• _What the task requires_
Among the entries below, find the lines that contain the string "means". State only how many there are.

• _Collection entries_
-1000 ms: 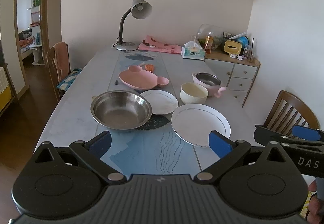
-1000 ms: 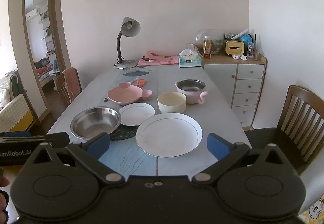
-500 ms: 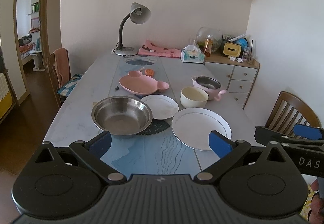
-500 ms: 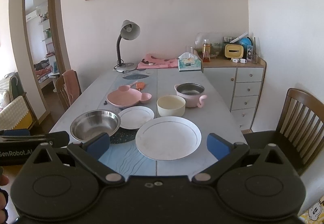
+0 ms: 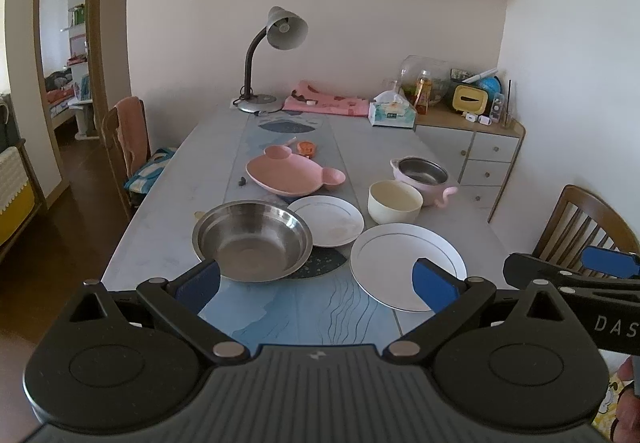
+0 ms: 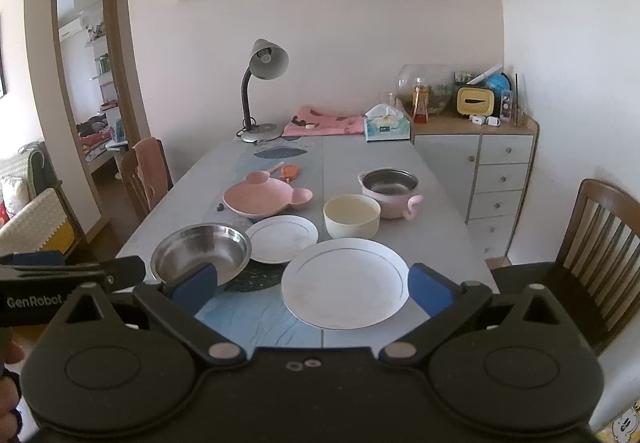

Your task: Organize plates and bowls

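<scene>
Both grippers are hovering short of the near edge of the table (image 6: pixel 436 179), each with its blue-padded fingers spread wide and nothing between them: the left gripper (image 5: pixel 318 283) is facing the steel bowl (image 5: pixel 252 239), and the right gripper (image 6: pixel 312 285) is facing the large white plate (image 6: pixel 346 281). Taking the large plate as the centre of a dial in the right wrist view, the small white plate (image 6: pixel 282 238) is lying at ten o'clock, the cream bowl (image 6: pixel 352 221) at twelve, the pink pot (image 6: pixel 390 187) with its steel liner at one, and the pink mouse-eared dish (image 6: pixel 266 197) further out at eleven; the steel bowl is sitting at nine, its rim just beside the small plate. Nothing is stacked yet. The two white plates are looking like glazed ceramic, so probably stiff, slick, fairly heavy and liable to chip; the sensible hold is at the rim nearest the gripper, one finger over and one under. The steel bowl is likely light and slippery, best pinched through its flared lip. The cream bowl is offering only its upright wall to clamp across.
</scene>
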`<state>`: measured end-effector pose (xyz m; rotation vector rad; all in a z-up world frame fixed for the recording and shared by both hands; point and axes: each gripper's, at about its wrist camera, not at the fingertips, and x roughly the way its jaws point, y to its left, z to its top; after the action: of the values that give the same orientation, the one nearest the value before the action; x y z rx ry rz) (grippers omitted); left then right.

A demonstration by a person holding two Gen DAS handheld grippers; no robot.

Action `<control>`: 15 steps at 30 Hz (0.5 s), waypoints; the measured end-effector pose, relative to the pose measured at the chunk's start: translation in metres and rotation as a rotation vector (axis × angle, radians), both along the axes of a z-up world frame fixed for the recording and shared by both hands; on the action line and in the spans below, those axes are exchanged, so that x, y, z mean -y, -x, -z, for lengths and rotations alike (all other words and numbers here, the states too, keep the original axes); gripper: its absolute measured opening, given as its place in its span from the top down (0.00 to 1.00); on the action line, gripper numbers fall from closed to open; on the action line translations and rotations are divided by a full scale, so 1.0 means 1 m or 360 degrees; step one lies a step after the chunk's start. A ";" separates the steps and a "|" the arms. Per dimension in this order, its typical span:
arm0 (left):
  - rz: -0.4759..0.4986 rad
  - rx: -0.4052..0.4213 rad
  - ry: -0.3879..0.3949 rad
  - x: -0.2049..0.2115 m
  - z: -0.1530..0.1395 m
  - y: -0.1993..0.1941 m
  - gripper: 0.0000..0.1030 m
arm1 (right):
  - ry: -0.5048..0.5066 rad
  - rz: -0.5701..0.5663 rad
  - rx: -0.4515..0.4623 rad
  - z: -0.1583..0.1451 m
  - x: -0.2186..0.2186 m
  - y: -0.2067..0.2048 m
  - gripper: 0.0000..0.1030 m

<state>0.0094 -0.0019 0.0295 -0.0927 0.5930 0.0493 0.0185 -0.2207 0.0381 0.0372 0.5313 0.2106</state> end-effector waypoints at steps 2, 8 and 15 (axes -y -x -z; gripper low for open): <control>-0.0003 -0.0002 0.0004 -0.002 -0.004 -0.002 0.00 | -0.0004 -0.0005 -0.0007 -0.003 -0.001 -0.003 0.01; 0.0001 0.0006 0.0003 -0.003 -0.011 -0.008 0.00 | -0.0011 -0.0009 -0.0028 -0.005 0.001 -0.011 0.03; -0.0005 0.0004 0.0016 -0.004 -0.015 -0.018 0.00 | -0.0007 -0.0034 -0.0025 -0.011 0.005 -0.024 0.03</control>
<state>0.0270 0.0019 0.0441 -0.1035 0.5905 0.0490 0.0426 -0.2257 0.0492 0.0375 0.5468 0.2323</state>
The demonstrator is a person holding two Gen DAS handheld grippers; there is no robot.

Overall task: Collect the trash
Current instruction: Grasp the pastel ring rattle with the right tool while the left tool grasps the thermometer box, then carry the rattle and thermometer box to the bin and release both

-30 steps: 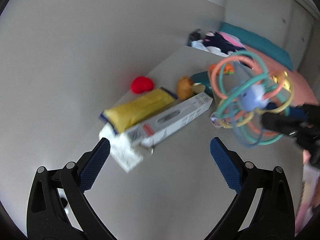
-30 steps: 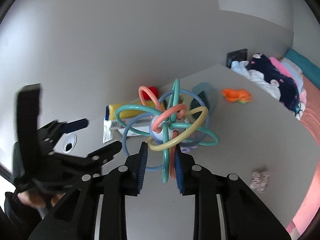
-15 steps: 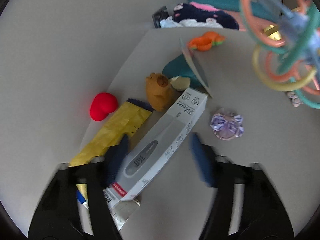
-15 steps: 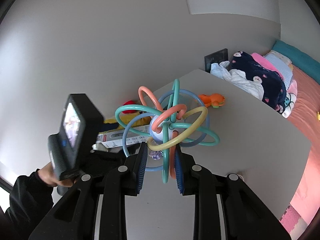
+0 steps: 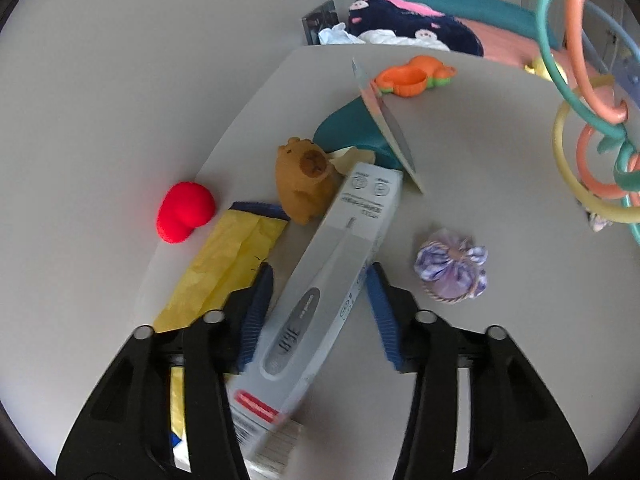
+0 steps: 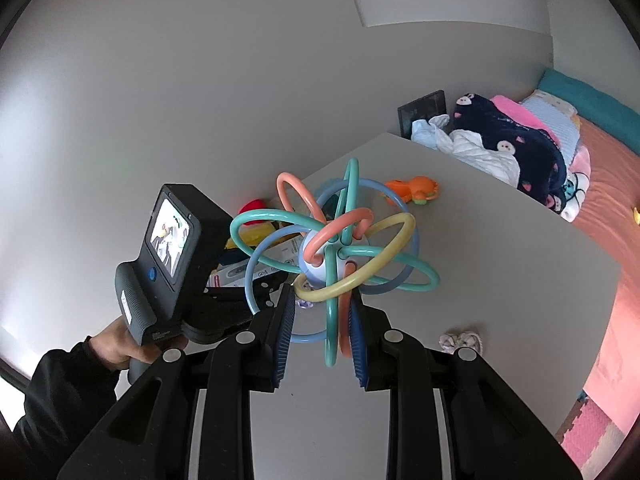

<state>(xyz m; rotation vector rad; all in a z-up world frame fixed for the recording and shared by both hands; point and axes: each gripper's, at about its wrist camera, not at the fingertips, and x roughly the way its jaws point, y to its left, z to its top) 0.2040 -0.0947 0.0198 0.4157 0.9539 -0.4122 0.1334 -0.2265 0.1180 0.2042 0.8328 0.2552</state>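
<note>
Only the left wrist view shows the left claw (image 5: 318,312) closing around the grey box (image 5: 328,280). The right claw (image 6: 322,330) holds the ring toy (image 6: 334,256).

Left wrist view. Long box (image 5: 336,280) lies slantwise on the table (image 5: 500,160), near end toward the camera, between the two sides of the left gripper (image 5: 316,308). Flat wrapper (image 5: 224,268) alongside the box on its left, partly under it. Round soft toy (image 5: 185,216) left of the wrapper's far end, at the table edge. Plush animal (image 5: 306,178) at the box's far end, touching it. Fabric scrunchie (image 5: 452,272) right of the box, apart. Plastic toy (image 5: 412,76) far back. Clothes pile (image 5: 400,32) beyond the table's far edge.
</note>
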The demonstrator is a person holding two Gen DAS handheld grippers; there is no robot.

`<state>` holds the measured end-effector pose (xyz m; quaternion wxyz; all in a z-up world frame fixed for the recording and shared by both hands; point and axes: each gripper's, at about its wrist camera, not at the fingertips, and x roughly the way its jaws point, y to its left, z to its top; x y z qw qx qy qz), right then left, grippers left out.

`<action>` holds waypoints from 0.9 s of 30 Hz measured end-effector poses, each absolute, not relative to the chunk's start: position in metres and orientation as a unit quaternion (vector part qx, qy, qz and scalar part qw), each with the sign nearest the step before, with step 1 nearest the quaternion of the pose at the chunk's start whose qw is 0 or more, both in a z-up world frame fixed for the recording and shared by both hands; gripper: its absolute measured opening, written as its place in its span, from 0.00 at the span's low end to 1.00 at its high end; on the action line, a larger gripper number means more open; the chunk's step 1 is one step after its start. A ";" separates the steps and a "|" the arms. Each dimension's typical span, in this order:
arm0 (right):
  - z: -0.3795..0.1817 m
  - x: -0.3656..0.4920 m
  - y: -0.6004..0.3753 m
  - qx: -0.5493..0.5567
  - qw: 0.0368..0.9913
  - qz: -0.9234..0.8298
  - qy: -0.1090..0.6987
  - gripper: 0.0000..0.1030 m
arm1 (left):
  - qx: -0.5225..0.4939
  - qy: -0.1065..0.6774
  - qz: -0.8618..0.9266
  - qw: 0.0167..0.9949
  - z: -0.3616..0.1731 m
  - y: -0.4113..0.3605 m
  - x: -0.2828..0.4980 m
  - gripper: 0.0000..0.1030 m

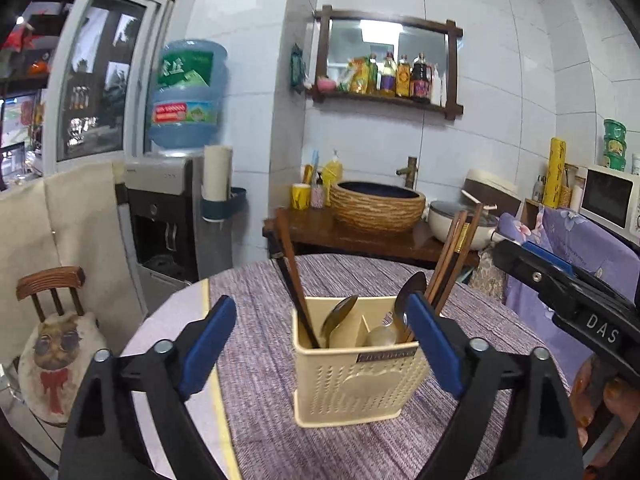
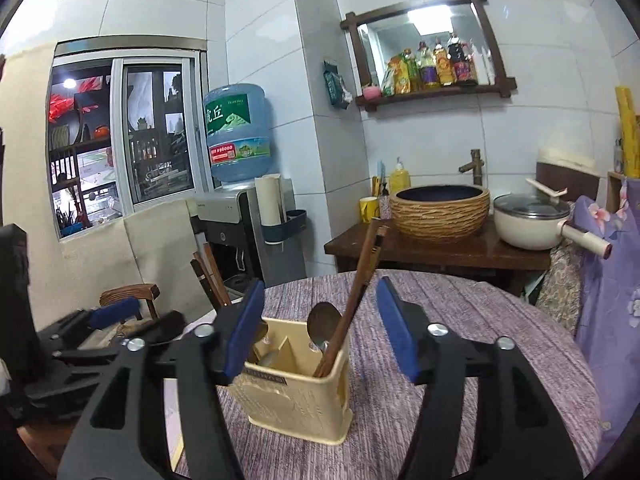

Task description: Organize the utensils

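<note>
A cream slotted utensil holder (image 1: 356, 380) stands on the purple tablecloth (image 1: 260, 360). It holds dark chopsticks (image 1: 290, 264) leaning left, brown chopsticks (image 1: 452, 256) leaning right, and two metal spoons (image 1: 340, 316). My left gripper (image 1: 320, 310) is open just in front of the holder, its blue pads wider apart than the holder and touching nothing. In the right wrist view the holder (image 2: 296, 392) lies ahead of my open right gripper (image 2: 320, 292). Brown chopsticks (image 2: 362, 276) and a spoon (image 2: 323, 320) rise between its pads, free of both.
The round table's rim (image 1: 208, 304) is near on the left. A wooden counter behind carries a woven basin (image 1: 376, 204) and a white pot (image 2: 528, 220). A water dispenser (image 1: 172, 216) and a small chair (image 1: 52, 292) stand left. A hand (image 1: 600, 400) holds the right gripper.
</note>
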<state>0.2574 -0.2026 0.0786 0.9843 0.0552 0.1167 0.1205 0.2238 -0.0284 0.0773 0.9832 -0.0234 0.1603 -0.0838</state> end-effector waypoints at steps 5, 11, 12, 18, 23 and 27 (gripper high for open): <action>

• _Result for this task_
2